BEGIN Provided data

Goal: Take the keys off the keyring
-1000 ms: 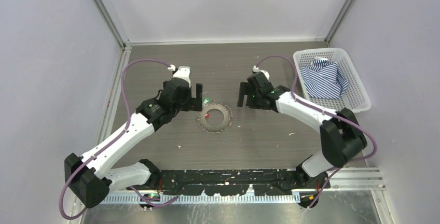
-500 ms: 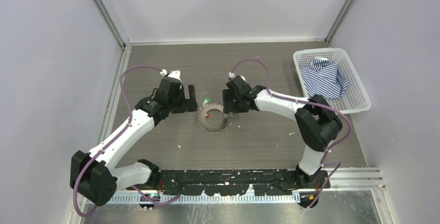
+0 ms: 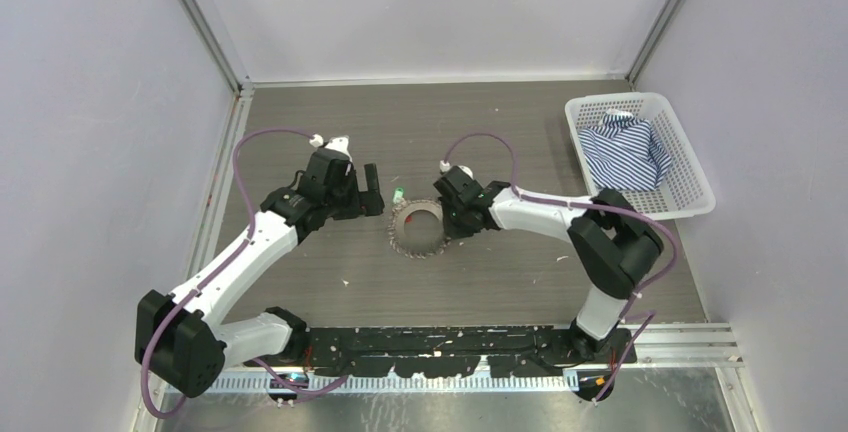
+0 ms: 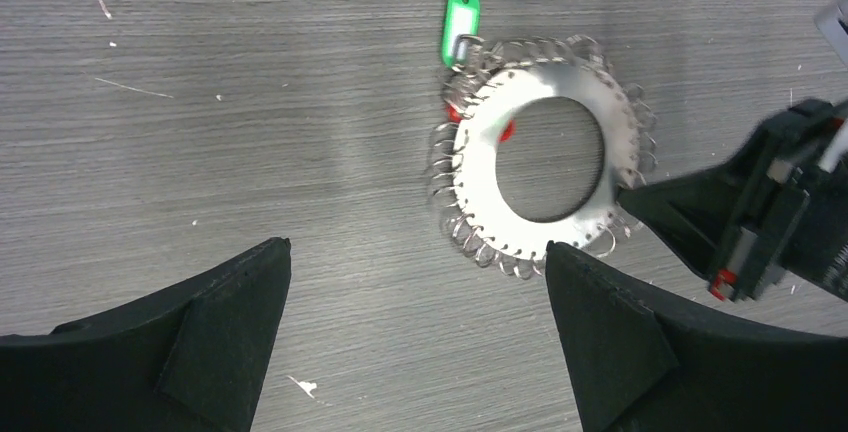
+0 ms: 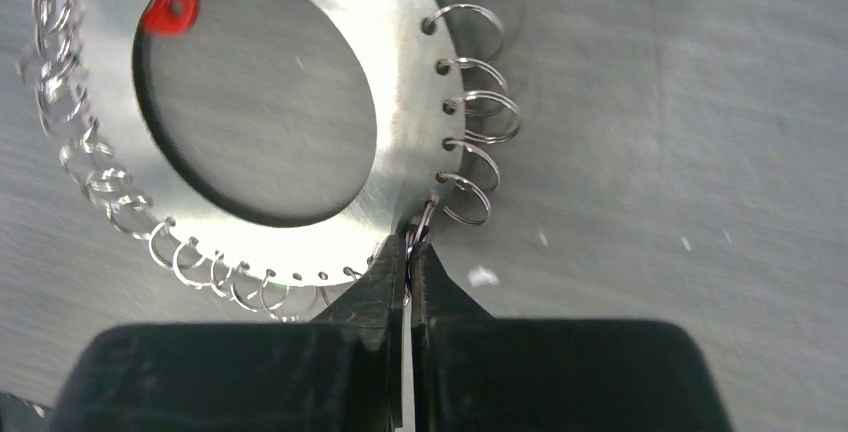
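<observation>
Mid-bench, your right gripper (image 5: pixel 409 248) is pinched tight on one of the small silvery wire-loop keys (image 5: pixel 422 222) at the rim of the flat silvery holed-disc keyring (image 4: pixel 477 167). I judge this the first extraction. Next, work that loop out through its hole, with the wide-spread left gripper (image 4: pixel 418 252) steadying the disc. There is one disc, one green plastic tag (image 4: pixel 460 24) on its far side, and roughly two dozen loops.

Keyring (image 4: pixel 478 177) on table (image 4: pixel 200 102) (basket (image 3: pixel 617 99) right).
</observation>
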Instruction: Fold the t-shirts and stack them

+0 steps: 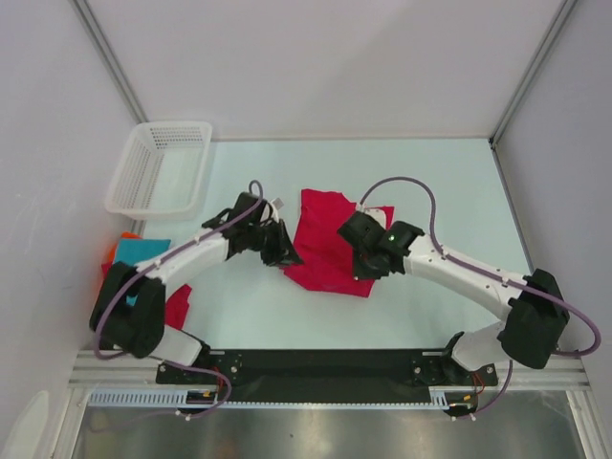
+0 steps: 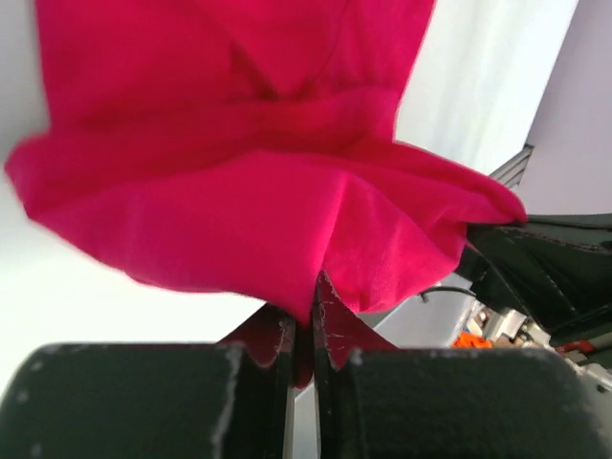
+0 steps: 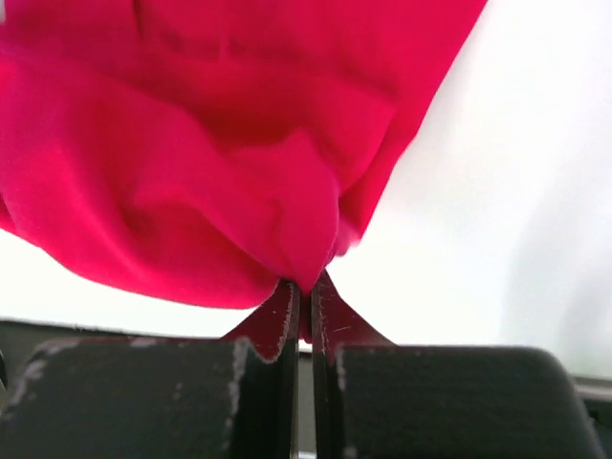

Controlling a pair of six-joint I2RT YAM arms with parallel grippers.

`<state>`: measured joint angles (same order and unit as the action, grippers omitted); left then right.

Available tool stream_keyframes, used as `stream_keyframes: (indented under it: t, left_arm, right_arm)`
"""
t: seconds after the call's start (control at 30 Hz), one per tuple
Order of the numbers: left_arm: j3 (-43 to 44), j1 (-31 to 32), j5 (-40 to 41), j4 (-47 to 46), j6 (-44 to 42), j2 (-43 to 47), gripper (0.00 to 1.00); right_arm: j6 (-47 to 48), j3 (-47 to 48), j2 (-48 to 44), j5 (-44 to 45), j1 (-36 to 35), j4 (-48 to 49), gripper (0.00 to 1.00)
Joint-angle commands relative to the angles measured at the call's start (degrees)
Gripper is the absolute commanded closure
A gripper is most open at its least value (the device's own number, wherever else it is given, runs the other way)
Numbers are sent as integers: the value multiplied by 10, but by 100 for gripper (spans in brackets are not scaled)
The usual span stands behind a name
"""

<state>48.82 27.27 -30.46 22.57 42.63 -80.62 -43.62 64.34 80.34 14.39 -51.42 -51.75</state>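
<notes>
Plain white walls [image 1: 316, 67] close in on three sides, with slanted aluminium posts [image 1: 532, 72] at the back corners. The pale, faintly green surface [image 1: 464, 177] is evenly and brightly lit. A black rail [image 1: 325, 361] runs along its near edge.

Your crimson t-shirt [image 1: 330, 244] is soft knit cloth, matt, creased, with no sheen. The left gripper [image 2: 304, 311] and right gripper [image 3: 304, 295] are matt black and hard-surfaced, with pale scuffs and chips along the edges. You cannot tell whether they are plastic or coated metal. The basket [image 1: 158, 172] is white plastic mesh with a slight gloss. The table [image 1: 430, 191] is pale, smooth and matt. The teal t-shirt [image 1: 143, 251] is flat matt cloth. The right arm's shell [image 1: 464, 275] is smooth white with a light gloss.
</notes>
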Motion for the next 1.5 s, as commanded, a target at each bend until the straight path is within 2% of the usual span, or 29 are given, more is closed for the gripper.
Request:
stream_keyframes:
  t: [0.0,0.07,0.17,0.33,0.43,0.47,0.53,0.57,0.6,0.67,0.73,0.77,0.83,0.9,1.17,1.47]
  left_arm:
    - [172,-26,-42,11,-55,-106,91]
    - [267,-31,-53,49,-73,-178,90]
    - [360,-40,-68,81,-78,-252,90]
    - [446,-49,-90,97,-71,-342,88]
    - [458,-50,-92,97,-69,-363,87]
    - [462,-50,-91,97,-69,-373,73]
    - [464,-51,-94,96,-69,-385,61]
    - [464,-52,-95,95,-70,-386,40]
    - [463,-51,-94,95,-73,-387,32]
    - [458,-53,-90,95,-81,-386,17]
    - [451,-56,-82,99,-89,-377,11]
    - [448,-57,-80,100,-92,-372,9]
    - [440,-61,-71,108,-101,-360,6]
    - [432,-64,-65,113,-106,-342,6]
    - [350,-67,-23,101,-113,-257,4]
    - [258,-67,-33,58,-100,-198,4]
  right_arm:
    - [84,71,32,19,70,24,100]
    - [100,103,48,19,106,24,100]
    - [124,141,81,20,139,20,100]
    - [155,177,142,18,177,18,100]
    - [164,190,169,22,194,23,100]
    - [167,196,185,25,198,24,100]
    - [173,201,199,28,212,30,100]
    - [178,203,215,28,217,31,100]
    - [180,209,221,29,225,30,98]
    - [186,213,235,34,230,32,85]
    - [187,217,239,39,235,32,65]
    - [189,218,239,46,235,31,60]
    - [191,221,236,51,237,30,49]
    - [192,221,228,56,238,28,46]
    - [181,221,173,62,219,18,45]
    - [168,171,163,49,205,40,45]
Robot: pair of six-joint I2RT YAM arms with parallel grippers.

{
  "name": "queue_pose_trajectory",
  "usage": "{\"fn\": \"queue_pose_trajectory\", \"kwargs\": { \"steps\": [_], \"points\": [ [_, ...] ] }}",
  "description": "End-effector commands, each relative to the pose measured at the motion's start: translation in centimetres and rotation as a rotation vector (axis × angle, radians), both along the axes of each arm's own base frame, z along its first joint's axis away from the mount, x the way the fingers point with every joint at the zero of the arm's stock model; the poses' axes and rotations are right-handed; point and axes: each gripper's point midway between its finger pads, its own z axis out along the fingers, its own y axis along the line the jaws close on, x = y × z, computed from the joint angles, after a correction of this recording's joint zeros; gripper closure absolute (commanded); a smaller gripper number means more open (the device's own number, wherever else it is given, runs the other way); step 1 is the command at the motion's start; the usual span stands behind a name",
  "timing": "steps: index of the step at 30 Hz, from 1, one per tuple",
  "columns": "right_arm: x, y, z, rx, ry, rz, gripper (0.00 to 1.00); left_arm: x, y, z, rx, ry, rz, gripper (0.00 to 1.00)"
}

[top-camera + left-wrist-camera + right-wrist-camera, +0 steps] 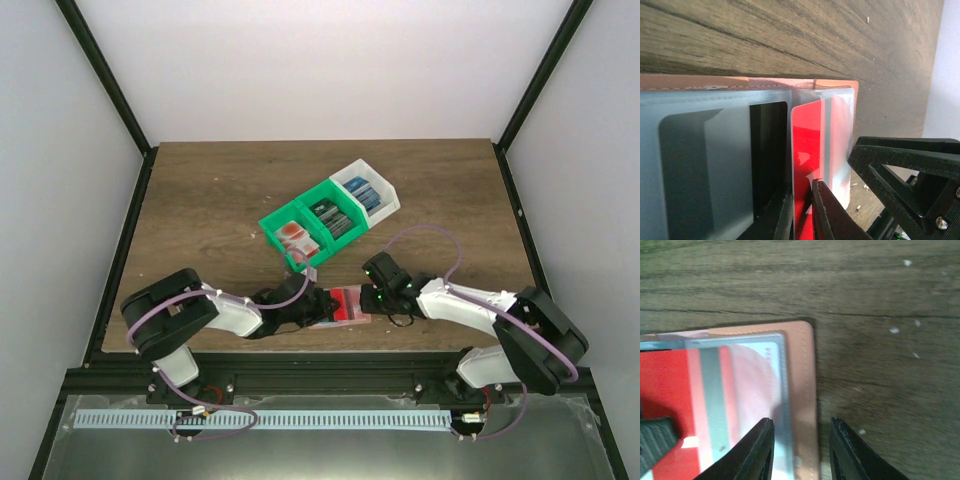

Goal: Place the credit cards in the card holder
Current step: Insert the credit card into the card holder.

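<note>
My left gripper (801, 197) pinches the red card (810, 145), its far end tucked in the holder (806, 370). My right gripper (802, 425) stands parted, fingers straddling the holder's edge on the table (200, 200).

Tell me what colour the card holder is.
Salmon-orange; the card holder shows best in the right wrist view.

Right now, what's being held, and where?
The left gripper pinches the red card by its near edge; the right gripper straddles the card holder's edge, apparently open.
</note>
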Motion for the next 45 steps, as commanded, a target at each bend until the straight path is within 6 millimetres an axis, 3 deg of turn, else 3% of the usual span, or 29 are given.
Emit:
{"fn": "queue_pose_trajectory", "kwargs": {
  "steps": [1,6,11,16,19,27,36,45],
  "points": [
    [-0.5,-1.8,0.3,-0.058,-0.020,-0.057,0.67,-0.3,1.9,-1.4,0.169,0.003,-0.005,0.84],
    [0.6,-1.3,2.6,-0.018,-0.092,-0.065,0.63,-0.4,1.9,-0.9,0.209,-0.003,-0.033,0.67],
    [0.5,-0.8,2.6,-0.002,-0.083,-0.055,0.59,-0.5,2.0,-0.7,0.254,0.001,-0.060,0.54],
    [0.5,-0.6,2.9,0.011,-0.089,-0.049,0.57,-0.6,3.2,-0.8,0.320,0.013,-0.046,0.49],
    [0.4,-0.5,2.8,0.013,-0.087,-0.045,0.57,-0.6,3.5,-1.0,0.331,0.013,-0.043,0.49],
    [-0.4,0.1,1.3,0.021,-0.023,-0.010,0.61,-0.8,1.9,-1.2,0.285,0.009,-0.100,0.66],
    [-0.9,0.5,0.5,0.041,0.006,0.008,0.62,-1.1,-0.6,-1.1,0.220,0.000,-0.194,0.66],
    [-0.6,0.2,1.1,0.042,-0.021,-0.019,0.63,-0.4,-2.2,-0.7,0.162,-0.058,-0.227,0.66]
  ]
}}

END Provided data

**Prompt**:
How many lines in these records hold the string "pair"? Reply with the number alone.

**Your response**:
2